━━━ INFORMATION SUPPLIED
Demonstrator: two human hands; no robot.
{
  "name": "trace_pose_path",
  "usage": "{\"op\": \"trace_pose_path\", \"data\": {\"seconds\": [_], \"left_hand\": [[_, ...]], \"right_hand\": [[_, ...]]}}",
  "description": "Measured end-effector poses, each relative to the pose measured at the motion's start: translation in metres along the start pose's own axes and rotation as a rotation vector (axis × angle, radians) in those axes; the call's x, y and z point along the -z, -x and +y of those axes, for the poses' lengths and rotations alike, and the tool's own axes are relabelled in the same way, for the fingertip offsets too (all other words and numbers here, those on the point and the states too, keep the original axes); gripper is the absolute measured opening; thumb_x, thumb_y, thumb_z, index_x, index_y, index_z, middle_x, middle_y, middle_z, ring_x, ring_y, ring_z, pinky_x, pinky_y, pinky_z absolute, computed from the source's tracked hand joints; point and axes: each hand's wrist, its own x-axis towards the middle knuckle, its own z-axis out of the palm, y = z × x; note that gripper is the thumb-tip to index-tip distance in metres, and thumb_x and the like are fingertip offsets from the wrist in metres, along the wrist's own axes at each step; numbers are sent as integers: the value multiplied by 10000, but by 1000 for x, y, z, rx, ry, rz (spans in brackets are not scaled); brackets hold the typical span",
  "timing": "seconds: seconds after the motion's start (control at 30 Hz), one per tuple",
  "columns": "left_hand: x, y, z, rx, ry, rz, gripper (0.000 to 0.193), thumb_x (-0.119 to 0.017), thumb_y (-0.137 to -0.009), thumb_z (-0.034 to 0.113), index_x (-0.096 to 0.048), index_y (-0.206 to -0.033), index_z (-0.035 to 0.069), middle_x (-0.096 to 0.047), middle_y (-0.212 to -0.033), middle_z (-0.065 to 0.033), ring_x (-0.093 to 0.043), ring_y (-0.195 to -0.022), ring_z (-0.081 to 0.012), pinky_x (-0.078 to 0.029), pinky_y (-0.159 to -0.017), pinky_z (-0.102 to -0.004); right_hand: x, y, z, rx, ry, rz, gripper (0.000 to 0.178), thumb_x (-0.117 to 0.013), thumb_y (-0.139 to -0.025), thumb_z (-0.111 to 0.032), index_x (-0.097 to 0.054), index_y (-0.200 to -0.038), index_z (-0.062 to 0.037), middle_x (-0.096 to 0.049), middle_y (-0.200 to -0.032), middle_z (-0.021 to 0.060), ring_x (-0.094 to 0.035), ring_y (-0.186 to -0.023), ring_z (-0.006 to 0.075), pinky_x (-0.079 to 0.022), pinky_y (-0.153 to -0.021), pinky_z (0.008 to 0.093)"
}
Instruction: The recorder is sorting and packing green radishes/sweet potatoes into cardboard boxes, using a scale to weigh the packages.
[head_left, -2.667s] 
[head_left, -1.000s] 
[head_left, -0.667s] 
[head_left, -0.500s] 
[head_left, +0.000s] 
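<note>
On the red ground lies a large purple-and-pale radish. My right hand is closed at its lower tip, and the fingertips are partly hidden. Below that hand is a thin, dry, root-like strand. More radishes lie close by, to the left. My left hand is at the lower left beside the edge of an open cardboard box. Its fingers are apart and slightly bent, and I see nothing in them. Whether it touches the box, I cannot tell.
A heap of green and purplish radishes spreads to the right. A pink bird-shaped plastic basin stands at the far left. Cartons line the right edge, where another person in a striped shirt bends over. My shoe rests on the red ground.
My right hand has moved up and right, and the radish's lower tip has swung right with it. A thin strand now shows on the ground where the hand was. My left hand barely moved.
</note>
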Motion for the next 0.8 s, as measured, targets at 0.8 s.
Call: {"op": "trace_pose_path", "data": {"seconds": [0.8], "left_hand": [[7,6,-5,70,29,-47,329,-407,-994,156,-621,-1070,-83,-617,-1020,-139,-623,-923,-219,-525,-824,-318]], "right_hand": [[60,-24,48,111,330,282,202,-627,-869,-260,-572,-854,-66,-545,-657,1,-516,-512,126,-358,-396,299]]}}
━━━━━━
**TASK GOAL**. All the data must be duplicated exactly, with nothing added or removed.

**ANSWER TO THIS EXERCISE**.
Demonstrator: two human hands; no robot.
{
  "name": "trace_pose_path",
  "usage": "{\"op\": \"trace_pose_path\", \"data\": {\"seconds\": [_], \"left_hand\": [[_, ...]], \"right_hand\": [[_, ...]]}}",
  "description": "Measured end-effector poses, each relative to the pose measured at the motion's start: translation in metres along the start pose's own axes and rotation as a rotation vector (axis × angle, radians) in those axes; the call's x, y and z point along the -z, -x and +y of those axes, for the poses' lengths and rotations alike, and the tool's own axes are relabelled in the same way, for the fingertip offsets too (all other words and numbers here, those on the point and the states too, keep the original axes); gripper is the absolute measured opening; thumb_x, thumb_y, thumb_z, index_x, index_y, index_z, middle_x, middle_y, middle_z, ring_x, ring_y, ring_z, pinky_x, pinky_y, pinky_z absolute, computed from the source's tracked hand joints; point and axes: each hand's wrist, its own x-axis towards the middle knuckle, its own z-axis out of the palm, y = z × x; note that gripper is the thumb-tip to index-tip distance in metres, and thumb_x and the like are fingertip offsets from the wrist in metres, along the wrist's own axes at each step; numbers are sent as integers: the value multiplied by 10000, but by 1000 for x, y, z, rx, ry, rz (spans in brackets are not scaled); brackets hold the typical span",
  "timing": "seconds: seconds after the motion's start (control at 30 Hz), one per tuple",
  "columns": "left_hand: x, y, z, rx, ry, rz, gripper (0.000 to 0.193), thumb_x (-0.119 to 0.017), thumb_y (-0.137 to -0.009), thumb_z (-0.034 to 0.113), index_x (-0.096 to 0.048), index_y (-0.206 to -0.033), index_z (-0.035 to 0.069), middle_x (-0.096 to 0.047), middle_y (-0.212 to -0.033), middle_z (-0.065 to 0.033), ring_x (-0.093 to 0.043), ring_y (-0.195 to -0.022), ring_z (-0.081 to 0.012), pinky_x (-0.078 to 0.029), pinky_y (-0.159 to -0.017), pinky_z (-0.102 to -0.004); right_hand: x, y, z, rx, ry, rz, gripper (0.000 to 0.178), thumb_x (-0.117 to 0.013), thumb_y (-0.139 to -0.025), thumb_z (-0.111 to 0.032), index_x (-0.097 to 0.054), index_y (-0.200 to -0.038), index_z (-0.062 to 0.037), middle_x (-0.096 to 0.049), middle_y (-0.200 to -0.032), middle_z (-0.021 to 0.060), ring_x (-0.094 to 0.035), ring_y (-0.186 to -0.023), ring_z (-0.006 to 0.075), pinky_x (-0.079 to 0.022), pinky_y (-0.153 to -0.021), pinky_z (0.008 to 0.093)"
}
Instruction: The recorder is sorting and packing green radishes/sweet potatoes into cardboard boxes, using a scale to weigh the packages.
[head_left, -2.667s] 
[head_left, -1.000s] 
[head_left, -0.667s] 
[head_left, -0.500s] 
[head_left, +0.000s] 
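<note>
On the red ground lies a large purple-and-pale radish. My right hand is closed at its lower tip, and the fingertips are partly hidden. Below that hand is a thin, dry, root-like strand. More radishes lie close by, to the left. My left hand is at the lower left beside the edge of an open cardboard box. Its fingers are apart and slightly bent, and I see nothing in them. Whether it touches the box, I cannot tell.
A heap of green and purplish radishes spreads to the right. A pink bird-shaped plastic basin stands at the far left. Cartons line the right edge, where another person in a striped shirt bends over. My shoe rests on the red ground.
My right hand has moved up and right, and the radish's lower tip has swung right with it. A thin strand now shows on the ground where the hand was. My left hand barely moved.
</note>
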Motion for the next 0.8 s, as measured, targets at 0.8 s.
Call: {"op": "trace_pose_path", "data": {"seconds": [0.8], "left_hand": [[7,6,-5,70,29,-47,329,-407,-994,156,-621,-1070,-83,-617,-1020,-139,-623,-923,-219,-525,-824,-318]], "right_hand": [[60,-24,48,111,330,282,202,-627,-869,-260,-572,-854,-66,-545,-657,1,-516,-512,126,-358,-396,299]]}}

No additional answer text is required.